In the tutorial, one of the readings we discussed was Imagining Urban Futures by Carl Abbott. It was about a variety of fantastical, impossible moving cities, mostly shown in science fiction movies. For example, Ron Herron’s Walking City was a self-contained city that looked like a robotic insect-like creature, and could move around on its legs like some giant monster seen in fiction. It was designed in such a way so that its citizens wouldn’t need to leave, almost like it was a “giant caravan”. They could leave if the situation of wherever the city was at turned bad, a concept of impossible freedom, without consequence or losses.

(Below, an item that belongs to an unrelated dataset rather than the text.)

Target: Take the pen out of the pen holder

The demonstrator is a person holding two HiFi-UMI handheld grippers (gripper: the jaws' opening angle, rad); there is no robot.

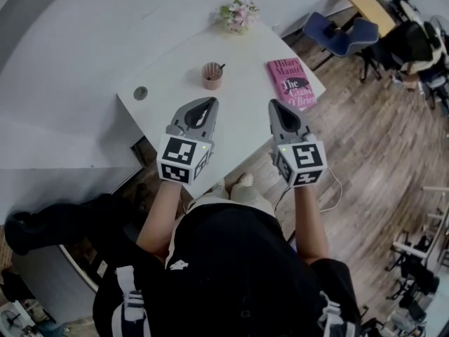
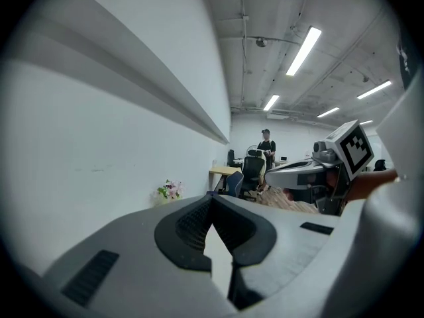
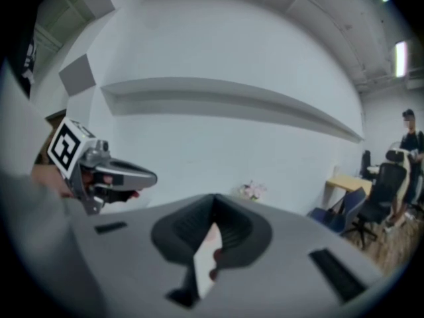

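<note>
A brown pen holder (image 1: 212, 76) stands on the white table (image 1: 242, 111), with a dark pen (image 1: 221, 67) leaning out of its right side. My left gripper (image 1: 210, 102) hovers over the table just short of the holder, jaws closed with nothing in them. My right gripper (image 1: 274, 104) is level with it further right, also shut and empty. In the left gripper view the jaws (image 2: 212, 199) meet at the tip and hide the holder. The right gripper view shows its closed jaws (image 3: 213, 198) the same way.
A pink book (image 1: 292, 83) lies on the table's right side and a small flower bunch (image 1: 238, 14) stands at the far edge. A round cable hole (image 1: 140, 93) is at the left. Blue chairs (image 1: 338, 34) and a person (image 2: 265, 148) are beyond.
</note>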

The city was designed this way because of the mentality of Ron Herron’s group, known as Archigram, and introduced it in an era when many new and innovative ideas were popping up every where in British society. Archigram was a group of British architects who rebelled against what Abbott called “stuffy academic modernism”. I stated that there aren’t any consequences or losses, and that the freedom felt “impossible” because I was thinking with the mentality of the Archigram group. To them, this city might be the ideal city, because people who lived there wouldn’t be restricted by their country’s politics, their social class, gender, age and many other parts of their identities. Because of the city’s freedom to move anywhere its inhabitants desire, it makes them unanchored by their identities, giving them freedom in every part of their lives. In my opinion, it would be such a fascinating concept to try out in the real world, but the politics in most countries likely wouldn’t allow such a thing to happen as it would be out of their control.
In the end however, these fascinating, impossible, sci-fi cities introduced in Abbott’s book are all great definitions and representations of the incredible innovative minds of young architects, who use their designs as a medium to express their concerns or displeasures with social, political, environmental, and many other problems within the modern world.
Ip Fung Yuen, Edward 3035821415
I appreciate that you discussed the societal and historical driving forces in Archigram’s work. If you would like to focus on their work, it would be great if you can cite one of their projects which demonstrates the nomadic vision of a moving city such as Instant City to elaborate further.
I also share the same fascination with cities or spaces that are not bound by politics and celebrates equality . With the rise of cryptocurrency and DeFi which aimed to decentralise and destabilise the monetary system of the real world, there is a whole new world of NFT artworks or even the possibility of buying a piece of virtual plot of the real world – all these digital movements leads to the question of: Could the virtual real / cyber spaces exploit this potential of liberating the aforementioned constrains from the real world?